T.A.’s parents appealed to the Ninth Circuit, which reversed the district court’s decision that T.A. was not entitled to reimbursement and concluded the school district failed to offer T.A. a free and appropriate education.
Judge Pamela Ann Rymer parted company in dissent and stated, “In 2001, while T.A. was in public school, T.A.’s mother explicitly agreed with the school district’s assessment that T.A. was not eligible for special education services.

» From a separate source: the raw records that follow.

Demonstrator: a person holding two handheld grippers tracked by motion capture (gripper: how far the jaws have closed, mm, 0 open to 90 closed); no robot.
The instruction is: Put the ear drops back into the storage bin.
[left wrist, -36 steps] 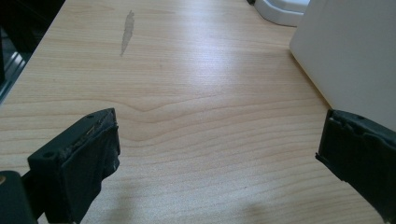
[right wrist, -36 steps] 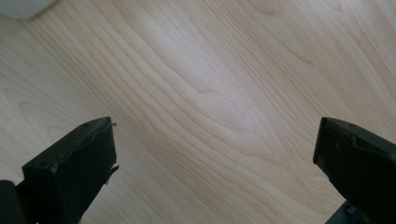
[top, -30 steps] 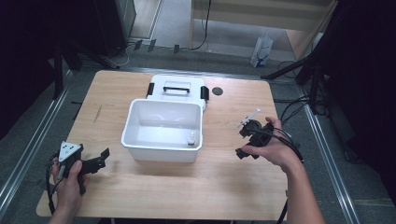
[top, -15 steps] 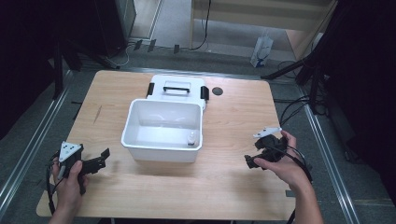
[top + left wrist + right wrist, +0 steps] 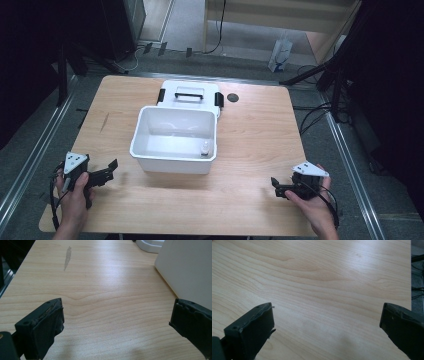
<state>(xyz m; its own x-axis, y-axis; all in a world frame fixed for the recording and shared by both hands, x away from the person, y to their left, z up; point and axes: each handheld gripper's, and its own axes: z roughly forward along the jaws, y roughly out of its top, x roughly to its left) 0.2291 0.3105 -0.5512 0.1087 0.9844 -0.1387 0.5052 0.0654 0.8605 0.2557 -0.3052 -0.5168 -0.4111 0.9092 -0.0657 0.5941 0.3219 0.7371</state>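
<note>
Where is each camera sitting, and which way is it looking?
High view: above the person's side, looking forward and down at the table, white bin, both hands and grippers.
Left gripper view: on the left gripper, facing tabletop and bin wall; open jaws show.
Right gripper view: on the right gripper, facing bare wood; open jaws show.
Shared: the table, in all views.

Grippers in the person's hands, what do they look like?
Both are black. The left gripper and the right gripper each carry a grey three-cornered plate with small dots on top, and a dark cable trails from each. Their jaws are chunky black blocks with rough, worn edges. No sleeves are visible on the forearms.
</note>
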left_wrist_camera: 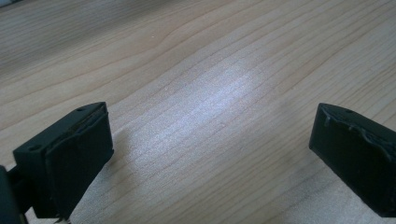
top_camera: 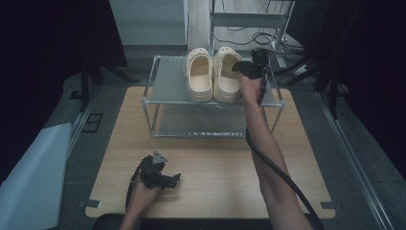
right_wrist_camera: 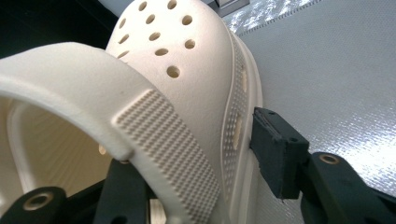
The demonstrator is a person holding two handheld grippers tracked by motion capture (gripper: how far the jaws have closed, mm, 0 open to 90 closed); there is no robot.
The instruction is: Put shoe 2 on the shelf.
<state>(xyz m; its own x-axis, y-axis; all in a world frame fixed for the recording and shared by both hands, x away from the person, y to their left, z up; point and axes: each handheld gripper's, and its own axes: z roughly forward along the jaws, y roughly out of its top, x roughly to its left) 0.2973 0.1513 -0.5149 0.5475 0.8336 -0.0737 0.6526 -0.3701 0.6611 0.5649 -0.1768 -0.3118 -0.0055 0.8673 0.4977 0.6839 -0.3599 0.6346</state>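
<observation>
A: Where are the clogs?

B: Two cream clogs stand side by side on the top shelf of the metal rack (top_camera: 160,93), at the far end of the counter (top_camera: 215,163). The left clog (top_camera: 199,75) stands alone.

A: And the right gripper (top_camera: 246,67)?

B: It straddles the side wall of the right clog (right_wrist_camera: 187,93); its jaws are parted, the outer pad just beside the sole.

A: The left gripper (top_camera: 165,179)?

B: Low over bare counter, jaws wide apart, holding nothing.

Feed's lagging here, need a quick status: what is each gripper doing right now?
Left gripper: open, nothing between the jaws, low over the table.
Right gripper: open astride the right clog's side wall, outer pad just clear.
</observation>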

T.A. was taken out of public school and enrolled in a three-week wilderness program because he had begun to binge on marijuana and had run away from home in early 2003. No Independent Education Plan (IEP) had been requested, proposed, or disputed before then.”
Stating she did not understand the court’s opinion to compel a finding of reimbursement on remand, Rymer said, “T.A. was unilaterally pulled from public school and placed in private school on account of drug issues, not learning disabilities; the parents receded from their position that T.A. was not entitled to special education services only after voluntarily placing him in private school and consulting an attorney; and there is no evidence of any change in T.A.’s need for special education services in the meantime.”
The U.S. Supreme Court will now decide and has set a briefing schedule to review the case.